Copter crash wreckage salvage nearly complete

LIHU‘E — Most of the larger pieces of wreckage from the crashed Bell 206-B Jet Ranger aircraft owned by Jack Harter Helicopters were recovered Sunday, said NTSB lead investigator Wayne Pollack, at a 4 p.m. briefing held at Lihu‘e Airport.

Pollack said there may be one more lift of materials on Monday, depending on how much wreckage is brought down from the crash site on Wai‘ala‘ale Crater by the end of the day Sunday.

The helicopter crashed into the north wall of the towering crater located in the center of the island at about 9 a.m. on Wednesday, and was spotted at about noon the same day.

Pollack said a preliminary look at the crash site by investigators showed the Bell Ranger first hit at about 4,700 feet up, give or take 100 feet, and slid down the lush mountainside to about 4,400 feet above sea level.

The victims of the crash have been identified and include Mark Lundgren, the pilot, a 44-year-old resident of Puhi; Jeffrey S. Peterson, 33, and Monica D. Peterson, 33, of Denver, Colo.; and Edward J. Wadiak, 55, and Teresa M. Wadiak, 53, of Manassas, Va.

The initial impact was near the top of the crater. A flat plateau atop Wai‘ale‘ale is located at about 5,200 feet, at the top of the crater, and is known as one of the wettest spots on Earth. The mountain range is several miles wide and faces directly into the2 tradewinds and funnels moisture laden air from across the range into the area in and around where the crash took place, generating the high annual rainfall tallies.

A salvage team based on the ground about a mile makai of the crash, in an area known as the Blue Hole in mauka Wailua, have been working all day from early morning over the weekend to collect the wreckage on the face of the crater and strap it onto carriers attached beneath a helicopter. The wreckage is then flown to the staging area and loaded onto a flat bed truck, which takes it to a hanger near the faces out to the north end of the runways at Lihu‘e Airport.
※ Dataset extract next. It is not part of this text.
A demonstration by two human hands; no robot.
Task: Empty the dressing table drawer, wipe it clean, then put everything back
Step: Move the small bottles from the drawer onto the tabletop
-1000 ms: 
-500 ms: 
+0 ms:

There the NTSB is beginning its analysis of the pieces.

Pollack said clearing weather in the center of Kaua‘i allowed salvage workers to accomplish much of the work of loading large pieces of the wreckage on Sunday. The pieces brought down during the day include the aircraft’s Rolls Royce engine, its instrument panel and fuel tanks, a circuit board, personal effects, the cockpit and transmission.

Eventually, the Rolls Royce engine will be sent to the Mainland for specialists to examine, he said.

The NTSB investigator is seeking pilots and passengers of other tour helicopters that were flying in the area of Wai‘ale‘ale Crater on Wednesday morning around the time of the crash. It is hoped information and observations they might have will help investigators determine factors in its cause.

Pollack said he has flown up to the crash site to inspect the scene firsthand.

When asked if there was anything unusual about the crash, Pollack said, “There’s nothing we haven’t seen before.”

The NTSB investigates a number of helicopter crashes throughout the year, according to information available on the agency’s Web site. Over the weekend a helicopter crashed in Arizona near a wildfire killing two occupants of the aircraft.

Pollack said it is possible that the helicopter crash could bring about an advisory from the Federal Aviation Administration regarding tour helicopter operations on Kaua‘i. However, that would be up to the FAA, he said, not the NTSB, whose mission it is to investigate air crashes.

In June, 1998, an Ohana Helicopters tour aircraft crashed in the same vicinity as Wednesday’s crash, killing the pilot and five passengers.